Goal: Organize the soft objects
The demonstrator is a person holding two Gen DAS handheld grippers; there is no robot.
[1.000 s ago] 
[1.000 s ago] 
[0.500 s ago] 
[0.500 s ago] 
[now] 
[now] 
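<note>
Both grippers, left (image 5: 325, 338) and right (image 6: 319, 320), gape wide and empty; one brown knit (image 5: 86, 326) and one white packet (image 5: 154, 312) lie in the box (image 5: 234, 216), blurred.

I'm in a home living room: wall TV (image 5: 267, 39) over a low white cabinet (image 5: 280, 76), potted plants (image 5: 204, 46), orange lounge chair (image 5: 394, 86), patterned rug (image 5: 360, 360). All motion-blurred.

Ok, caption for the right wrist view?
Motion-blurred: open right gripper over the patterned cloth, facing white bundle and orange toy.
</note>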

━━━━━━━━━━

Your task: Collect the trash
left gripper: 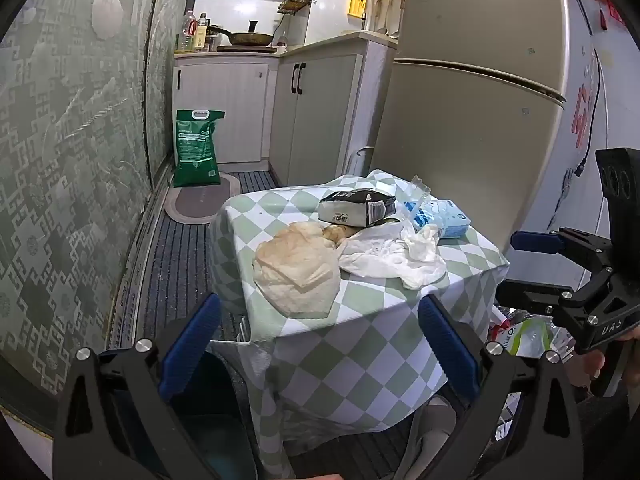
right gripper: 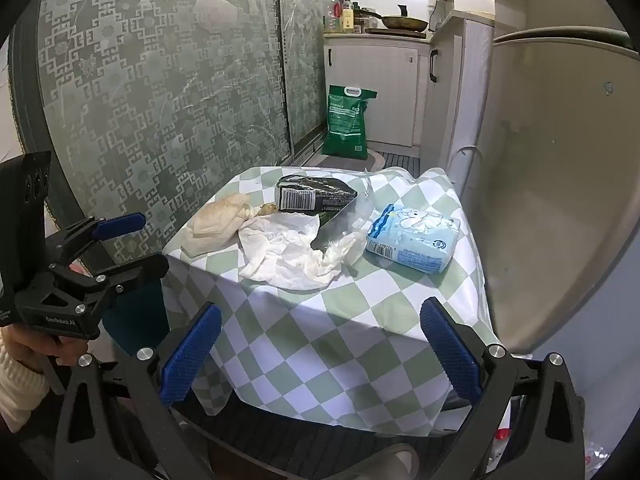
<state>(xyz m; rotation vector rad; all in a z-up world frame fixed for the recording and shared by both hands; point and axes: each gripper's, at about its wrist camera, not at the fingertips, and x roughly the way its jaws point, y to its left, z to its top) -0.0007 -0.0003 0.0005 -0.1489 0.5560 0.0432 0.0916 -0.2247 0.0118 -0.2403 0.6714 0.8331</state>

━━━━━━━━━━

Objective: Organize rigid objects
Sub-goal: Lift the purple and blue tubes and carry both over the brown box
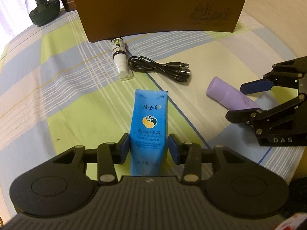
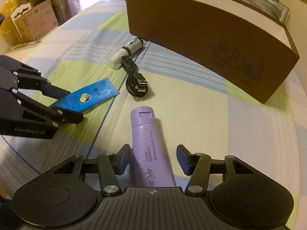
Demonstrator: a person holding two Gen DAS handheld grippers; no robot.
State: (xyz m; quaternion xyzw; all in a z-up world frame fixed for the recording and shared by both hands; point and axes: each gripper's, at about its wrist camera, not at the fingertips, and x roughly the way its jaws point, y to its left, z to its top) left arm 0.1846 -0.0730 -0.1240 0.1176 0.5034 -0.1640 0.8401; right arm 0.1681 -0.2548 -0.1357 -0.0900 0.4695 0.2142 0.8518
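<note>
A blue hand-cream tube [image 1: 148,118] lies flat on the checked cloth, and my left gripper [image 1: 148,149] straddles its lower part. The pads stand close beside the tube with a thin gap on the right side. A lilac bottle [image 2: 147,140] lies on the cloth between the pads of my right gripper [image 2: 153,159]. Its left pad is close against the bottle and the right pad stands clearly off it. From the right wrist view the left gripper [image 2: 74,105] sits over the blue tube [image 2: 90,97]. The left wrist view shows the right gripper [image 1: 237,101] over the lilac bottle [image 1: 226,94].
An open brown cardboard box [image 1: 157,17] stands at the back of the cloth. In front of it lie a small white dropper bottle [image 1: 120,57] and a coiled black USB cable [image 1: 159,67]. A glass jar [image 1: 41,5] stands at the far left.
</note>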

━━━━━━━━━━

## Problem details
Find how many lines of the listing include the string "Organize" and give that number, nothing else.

## Expected answer
2